-- DESCRIPTION OF THE TASK --
Output, without alteration, the first line of the entries and each line after it, stopping with the line that contains "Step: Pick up".

------ SUPPLIED INFORMATION

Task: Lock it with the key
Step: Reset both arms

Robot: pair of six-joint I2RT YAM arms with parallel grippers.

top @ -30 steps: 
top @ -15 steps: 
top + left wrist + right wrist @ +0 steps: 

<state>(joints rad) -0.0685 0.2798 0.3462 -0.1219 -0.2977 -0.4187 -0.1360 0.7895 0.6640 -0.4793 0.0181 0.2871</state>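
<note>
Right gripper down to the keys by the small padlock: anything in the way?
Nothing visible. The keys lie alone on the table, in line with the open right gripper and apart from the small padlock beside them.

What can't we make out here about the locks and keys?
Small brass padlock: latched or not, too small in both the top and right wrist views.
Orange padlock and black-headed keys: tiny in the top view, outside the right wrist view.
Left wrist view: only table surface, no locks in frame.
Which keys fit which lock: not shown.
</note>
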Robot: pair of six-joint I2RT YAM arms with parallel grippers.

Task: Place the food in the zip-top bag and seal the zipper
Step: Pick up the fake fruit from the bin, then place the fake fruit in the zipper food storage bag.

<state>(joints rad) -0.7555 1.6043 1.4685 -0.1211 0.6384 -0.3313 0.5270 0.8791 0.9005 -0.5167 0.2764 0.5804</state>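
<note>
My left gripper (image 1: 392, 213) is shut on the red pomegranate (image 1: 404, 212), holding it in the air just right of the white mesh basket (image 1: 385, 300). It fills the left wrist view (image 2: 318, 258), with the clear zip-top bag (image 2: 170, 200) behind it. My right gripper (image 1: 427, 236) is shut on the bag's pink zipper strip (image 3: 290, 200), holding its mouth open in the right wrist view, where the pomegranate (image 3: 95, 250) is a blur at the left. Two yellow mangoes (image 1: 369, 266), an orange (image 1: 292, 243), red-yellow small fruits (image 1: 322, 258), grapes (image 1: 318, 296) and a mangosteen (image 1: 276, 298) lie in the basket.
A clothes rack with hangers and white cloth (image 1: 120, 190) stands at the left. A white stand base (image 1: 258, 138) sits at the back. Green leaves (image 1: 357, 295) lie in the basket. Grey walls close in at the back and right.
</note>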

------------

-- RESULT OF THIS EXERCISE --
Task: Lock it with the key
Step: Reset both arms

Robot: pair of six-joint I2RT YAM arms with parallel grippers.

top @ -30 steps: 
top @ -15 steps: 
top + left wrist + right wrist @ +0 steps: 

<state>(joints rad) -0.0685 0.2798 0.3462 -0.1219 -0.2977 -0.4187 -0.1360 0.7895 0.6640 -0.4793 0.0181 0.2871</state>
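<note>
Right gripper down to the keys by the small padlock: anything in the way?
Nothing visible. The keys lie alone on the table, in line with the open right gripper and apart from the small padlock beside them.

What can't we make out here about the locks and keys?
Small brass padlock: latched or not, too small in both the top and right wrist views.
Orange padlock and black-headed keys: tiny in the top view, outside the right wrist view.
Left wrist view: only table surface, no locks in frame.
Which keys fit which lock: not shown.
</note>
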Robot: pair of six-joint I2RT YAM arms with parallel grippers.

Task: Place the food in the zip-top bag and seal the zipper
Step: Pick up the fake fruit from the bin, then place the fake fruit in the zipper food storage bag.

Above is the complete output.